Exercise directions: Each line below is to be written out once more, precisely as given.
Segment Open
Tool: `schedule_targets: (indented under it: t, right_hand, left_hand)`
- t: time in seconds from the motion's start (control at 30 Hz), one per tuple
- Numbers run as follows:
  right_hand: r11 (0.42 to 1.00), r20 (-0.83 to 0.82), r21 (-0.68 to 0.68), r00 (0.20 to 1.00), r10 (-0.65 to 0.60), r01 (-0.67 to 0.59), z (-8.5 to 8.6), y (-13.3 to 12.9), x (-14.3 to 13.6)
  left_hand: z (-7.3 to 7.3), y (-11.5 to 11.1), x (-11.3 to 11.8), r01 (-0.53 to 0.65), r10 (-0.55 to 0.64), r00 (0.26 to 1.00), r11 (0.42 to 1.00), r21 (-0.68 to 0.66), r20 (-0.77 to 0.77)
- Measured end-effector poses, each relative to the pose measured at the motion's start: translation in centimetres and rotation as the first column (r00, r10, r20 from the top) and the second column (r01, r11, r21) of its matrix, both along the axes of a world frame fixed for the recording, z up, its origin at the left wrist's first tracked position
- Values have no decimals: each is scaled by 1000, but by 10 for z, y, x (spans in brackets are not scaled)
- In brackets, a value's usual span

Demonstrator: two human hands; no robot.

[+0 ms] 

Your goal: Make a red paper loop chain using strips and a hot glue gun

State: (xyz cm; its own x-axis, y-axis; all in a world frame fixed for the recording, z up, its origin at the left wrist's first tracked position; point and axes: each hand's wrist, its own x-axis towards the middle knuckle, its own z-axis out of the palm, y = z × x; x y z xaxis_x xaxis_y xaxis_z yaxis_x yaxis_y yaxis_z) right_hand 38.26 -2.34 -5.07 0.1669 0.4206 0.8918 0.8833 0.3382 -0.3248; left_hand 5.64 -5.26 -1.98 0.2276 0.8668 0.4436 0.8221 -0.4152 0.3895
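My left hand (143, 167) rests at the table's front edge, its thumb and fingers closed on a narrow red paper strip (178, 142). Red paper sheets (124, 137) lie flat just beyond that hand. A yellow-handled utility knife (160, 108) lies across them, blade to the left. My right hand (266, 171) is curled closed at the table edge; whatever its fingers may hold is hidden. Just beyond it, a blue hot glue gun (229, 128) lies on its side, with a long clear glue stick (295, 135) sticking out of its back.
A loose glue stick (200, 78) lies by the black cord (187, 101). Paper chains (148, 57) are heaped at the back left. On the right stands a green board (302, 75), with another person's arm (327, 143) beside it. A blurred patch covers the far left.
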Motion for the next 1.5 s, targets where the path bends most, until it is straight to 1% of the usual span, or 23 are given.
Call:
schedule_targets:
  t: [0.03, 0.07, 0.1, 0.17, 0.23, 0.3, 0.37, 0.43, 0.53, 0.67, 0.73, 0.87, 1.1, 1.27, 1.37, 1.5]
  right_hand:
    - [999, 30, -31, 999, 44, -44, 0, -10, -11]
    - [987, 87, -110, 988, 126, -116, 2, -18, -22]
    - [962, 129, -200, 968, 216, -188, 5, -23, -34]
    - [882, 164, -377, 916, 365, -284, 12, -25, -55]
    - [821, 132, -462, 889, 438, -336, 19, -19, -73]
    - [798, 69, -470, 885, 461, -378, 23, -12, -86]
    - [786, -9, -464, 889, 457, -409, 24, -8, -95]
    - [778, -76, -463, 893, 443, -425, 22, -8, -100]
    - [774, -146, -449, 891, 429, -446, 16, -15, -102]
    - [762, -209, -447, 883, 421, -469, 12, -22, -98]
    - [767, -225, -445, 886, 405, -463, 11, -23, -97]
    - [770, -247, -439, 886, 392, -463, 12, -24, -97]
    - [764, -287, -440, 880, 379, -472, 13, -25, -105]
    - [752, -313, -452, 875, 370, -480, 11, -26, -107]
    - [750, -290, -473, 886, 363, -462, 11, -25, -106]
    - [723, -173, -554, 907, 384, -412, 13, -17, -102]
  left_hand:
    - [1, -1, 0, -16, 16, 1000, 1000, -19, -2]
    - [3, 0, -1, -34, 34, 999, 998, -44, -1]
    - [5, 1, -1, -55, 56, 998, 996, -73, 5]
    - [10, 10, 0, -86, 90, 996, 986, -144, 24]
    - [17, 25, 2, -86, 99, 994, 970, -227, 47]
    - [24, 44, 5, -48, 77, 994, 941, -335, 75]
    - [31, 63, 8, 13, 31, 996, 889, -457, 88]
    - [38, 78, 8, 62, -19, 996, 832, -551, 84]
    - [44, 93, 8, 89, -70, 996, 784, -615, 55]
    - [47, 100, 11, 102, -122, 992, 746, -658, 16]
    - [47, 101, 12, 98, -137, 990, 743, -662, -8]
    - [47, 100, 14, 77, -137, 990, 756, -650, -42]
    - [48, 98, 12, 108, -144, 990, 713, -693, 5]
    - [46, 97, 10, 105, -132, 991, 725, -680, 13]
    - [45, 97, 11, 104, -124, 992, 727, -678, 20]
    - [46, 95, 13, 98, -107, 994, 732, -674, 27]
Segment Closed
Your solution:
Tool: `schedule_targets: (indented under it: t, right_hand, left_hand)`
- t: time in seconds from the motion's start (control at 30 Hz), one per tuple
- Numbers run as follows:
  right_hand: r11 (0.42 to 1.00), r20 (-0.83 to 0.82), r21 (-0.68 to 0.68), r00 (0.20 to 1.00), r10 (-0.65 to 0.60), r01 (-0.67 to 0.59), z (-8.5 to 8.6), y (-13.3 to 12.9), x (-14.3 to 13.6)
  left_hand: z (-7.3 to 7.3), y (-11.5 to 11.1), x (-11.3 to 11.8), r01 (-0.53 to 0.65), r10 (-0.55 to 0.64), r00 (0.26 to 1.00), r11 (0.42 to 1.00), r21 (-0.68 to 0.66), r20 (-0.77 to 0.77)
- Measured end-effector poses, each relative to the pose measured at the motion's start: translation in centimetres and rotation as the first column (r00, r10, r20 from the top) and the second column (r01, r11, r21) of its matrix, both along the axes of a world frame fixed for the recording, z up, its origin at the left wrist's first tracked position
- Values have no decimals: each is scaled by 1000, but by 10 for z, y, x (spans in brackets are not scaled)
- In brackets, a value's usual span

Demonstrator: two human hands; no robot.

[+0 ms] 

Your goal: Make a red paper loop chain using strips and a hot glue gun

State: (xyz cm; its own x-axis, y-axis; all in a world frame fixed for the recording, z up, its origin at the left wrist's first tracked position; point and axes: each hand's wrist, its own x-axis towards the middle knuckle, its own z-axis out of the palm, y = z × x; x y z xaxis_x xaxis_y xaxis_z yaxis_x yaxis_y yaxis_z) right_hand 38.26 -2.34 -5.07 0.1669 0.4206 0.8918 0.8833 0.3382 -0.3248; left_hand 5.64 -5.26 -1.98 0.2276 0.8668 0.4436 0.8221 -0.4152 0.3895
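My left hand (143, 167) rests at the table's front edge, its thumb and fingers closed on a narrow red paper strip (178, 142). Red paper sheets (124, 137) lie flat just beyond that hand. A yellow-handled utility knife (160, 108) lies across them, blade to the left. My right hand (266, 171) is curled closed at the table edge; whatever its fingers may hold is hidden. Just beyond it, a blue hot glue gun (229, 128) lies on its side, with a long clear glue stick (295, 135) sticking out of its back.
A loose glue stick (200, 78) lies by the black cord (187, 101). Paper chains (148, 57) are heaped at the back left. On the right stands a green board (302, 75), with another person's arm (327, 143) beside it. A blurred patch covers the far left.
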Motion for the next 1.5 s, targets where the path bends most, until it is straight to 1% of the usual span, or 23 are given.
Call:
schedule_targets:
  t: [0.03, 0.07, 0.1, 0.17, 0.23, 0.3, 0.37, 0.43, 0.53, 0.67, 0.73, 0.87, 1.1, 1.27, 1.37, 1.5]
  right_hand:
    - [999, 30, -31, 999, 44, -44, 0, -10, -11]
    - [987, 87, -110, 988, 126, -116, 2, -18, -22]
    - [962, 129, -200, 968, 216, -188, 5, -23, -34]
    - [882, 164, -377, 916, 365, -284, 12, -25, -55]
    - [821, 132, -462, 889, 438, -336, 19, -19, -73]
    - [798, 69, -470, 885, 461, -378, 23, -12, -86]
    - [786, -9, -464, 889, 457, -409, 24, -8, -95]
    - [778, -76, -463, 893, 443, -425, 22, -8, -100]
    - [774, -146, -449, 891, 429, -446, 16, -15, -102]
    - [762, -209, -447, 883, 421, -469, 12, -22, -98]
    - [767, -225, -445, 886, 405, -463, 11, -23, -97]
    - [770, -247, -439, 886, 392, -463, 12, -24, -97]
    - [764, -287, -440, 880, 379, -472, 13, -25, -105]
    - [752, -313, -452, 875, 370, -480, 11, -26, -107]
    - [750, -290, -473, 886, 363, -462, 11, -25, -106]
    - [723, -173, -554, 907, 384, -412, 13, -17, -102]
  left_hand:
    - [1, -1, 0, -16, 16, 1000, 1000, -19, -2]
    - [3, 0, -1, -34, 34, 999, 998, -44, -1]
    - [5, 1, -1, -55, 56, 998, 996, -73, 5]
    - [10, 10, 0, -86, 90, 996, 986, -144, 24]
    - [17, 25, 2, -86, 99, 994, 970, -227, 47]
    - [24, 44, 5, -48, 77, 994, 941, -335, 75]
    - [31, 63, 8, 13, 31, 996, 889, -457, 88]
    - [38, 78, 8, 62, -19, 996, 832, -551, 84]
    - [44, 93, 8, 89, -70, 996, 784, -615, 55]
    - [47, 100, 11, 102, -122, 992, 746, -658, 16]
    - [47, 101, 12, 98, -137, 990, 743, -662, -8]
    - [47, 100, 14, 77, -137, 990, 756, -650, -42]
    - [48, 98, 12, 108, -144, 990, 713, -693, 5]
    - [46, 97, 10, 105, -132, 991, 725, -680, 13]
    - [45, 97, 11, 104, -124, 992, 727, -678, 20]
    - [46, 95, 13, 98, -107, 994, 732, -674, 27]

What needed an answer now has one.